- **About this exercise**: Starting with the line that contains "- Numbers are" and stopping after the line that contains "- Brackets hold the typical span", return each line below exactly as written, with no others.

- **Provided records**:
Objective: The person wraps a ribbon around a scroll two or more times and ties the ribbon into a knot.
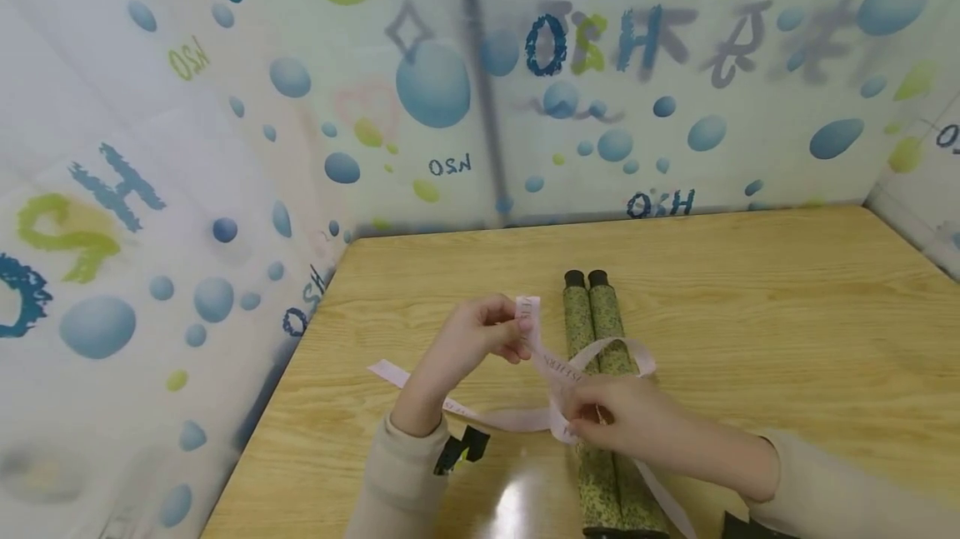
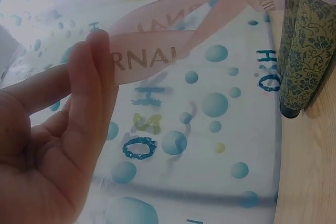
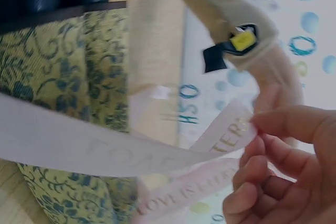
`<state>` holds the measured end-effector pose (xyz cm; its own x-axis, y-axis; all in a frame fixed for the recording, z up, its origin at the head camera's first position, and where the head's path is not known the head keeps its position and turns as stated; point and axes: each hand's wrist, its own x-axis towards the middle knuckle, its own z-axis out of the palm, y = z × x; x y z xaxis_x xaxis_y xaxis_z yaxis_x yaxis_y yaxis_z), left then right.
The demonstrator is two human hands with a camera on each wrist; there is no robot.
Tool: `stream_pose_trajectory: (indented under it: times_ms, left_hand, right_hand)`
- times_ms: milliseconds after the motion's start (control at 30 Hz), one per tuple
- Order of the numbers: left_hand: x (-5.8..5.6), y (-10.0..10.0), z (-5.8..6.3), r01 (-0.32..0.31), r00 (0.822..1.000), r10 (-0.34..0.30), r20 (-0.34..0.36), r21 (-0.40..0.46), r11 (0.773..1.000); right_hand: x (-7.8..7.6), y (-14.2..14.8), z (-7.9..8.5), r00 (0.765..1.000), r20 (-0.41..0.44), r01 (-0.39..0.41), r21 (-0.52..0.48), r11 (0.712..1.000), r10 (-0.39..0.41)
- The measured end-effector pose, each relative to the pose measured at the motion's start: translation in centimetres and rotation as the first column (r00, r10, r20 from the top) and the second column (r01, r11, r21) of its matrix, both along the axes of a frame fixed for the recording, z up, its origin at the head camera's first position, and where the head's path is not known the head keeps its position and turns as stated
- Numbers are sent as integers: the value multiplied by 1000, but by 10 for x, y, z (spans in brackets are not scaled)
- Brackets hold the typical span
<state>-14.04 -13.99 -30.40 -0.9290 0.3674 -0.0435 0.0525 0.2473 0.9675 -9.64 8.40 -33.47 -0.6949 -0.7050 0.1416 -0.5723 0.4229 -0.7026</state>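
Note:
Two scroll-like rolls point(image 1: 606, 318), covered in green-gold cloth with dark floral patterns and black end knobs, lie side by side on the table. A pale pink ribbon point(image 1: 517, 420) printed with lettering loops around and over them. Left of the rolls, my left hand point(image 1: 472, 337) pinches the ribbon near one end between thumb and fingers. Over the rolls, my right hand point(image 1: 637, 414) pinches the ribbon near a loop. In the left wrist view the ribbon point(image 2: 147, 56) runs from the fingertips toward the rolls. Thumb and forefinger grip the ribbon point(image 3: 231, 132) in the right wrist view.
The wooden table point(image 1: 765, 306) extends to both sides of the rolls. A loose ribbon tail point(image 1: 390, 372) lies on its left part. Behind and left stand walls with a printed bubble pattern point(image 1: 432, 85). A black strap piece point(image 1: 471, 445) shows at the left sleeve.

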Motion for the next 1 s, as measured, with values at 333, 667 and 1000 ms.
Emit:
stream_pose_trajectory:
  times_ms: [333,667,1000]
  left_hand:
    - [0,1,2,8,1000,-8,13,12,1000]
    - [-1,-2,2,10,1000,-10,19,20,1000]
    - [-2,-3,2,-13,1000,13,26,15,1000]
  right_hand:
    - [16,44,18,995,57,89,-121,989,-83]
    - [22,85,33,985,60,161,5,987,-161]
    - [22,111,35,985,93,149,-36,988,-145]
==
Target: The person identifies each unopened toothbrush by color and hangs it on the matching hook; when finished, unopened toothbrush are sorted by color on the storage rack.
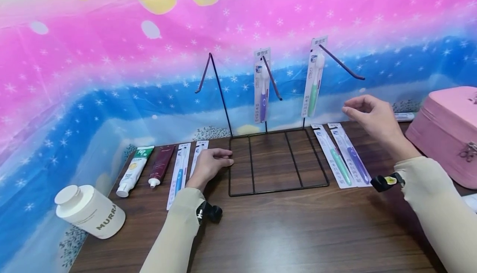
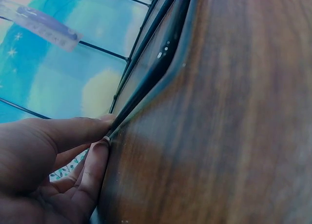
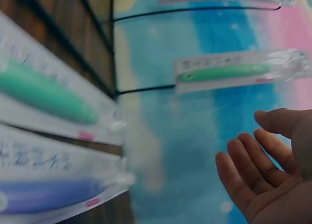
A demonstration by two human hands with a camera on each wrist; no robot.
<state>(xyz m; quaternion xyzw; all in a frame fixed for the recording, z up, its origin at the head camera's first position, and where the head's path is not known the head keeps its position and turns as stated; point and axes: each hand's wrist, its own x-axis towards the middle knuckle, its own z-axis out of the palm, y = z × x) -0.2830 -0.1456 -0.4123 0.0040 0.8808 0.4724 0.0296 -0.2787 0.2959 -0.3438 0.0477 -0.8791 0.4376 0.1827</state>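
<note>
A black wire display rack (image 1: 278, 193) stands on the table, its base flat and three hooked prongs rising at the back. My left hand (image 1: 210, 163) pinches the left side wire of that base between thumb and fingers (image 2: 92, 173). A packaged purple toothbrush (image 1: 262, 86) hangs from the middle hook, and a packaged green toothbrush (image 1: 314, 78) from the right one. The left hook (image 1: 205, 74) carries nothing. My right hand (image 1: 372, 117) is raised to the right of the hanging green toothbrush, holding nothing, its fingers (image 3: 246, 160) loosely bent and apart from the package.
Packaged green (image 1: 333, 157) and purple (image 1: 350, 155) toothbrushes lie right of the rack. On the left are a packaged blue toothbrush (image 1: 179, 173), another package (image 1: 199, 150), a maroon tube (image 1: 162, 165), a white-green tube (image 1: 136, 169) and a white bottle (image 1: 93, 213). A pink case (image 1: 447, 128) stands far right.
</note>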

- **Reply**:
- Numbers are sent as integers: the value multiplied by 1000, but by 10 for x, y, z (spans in brackets are not scaled)
- Brackets hold the typical span

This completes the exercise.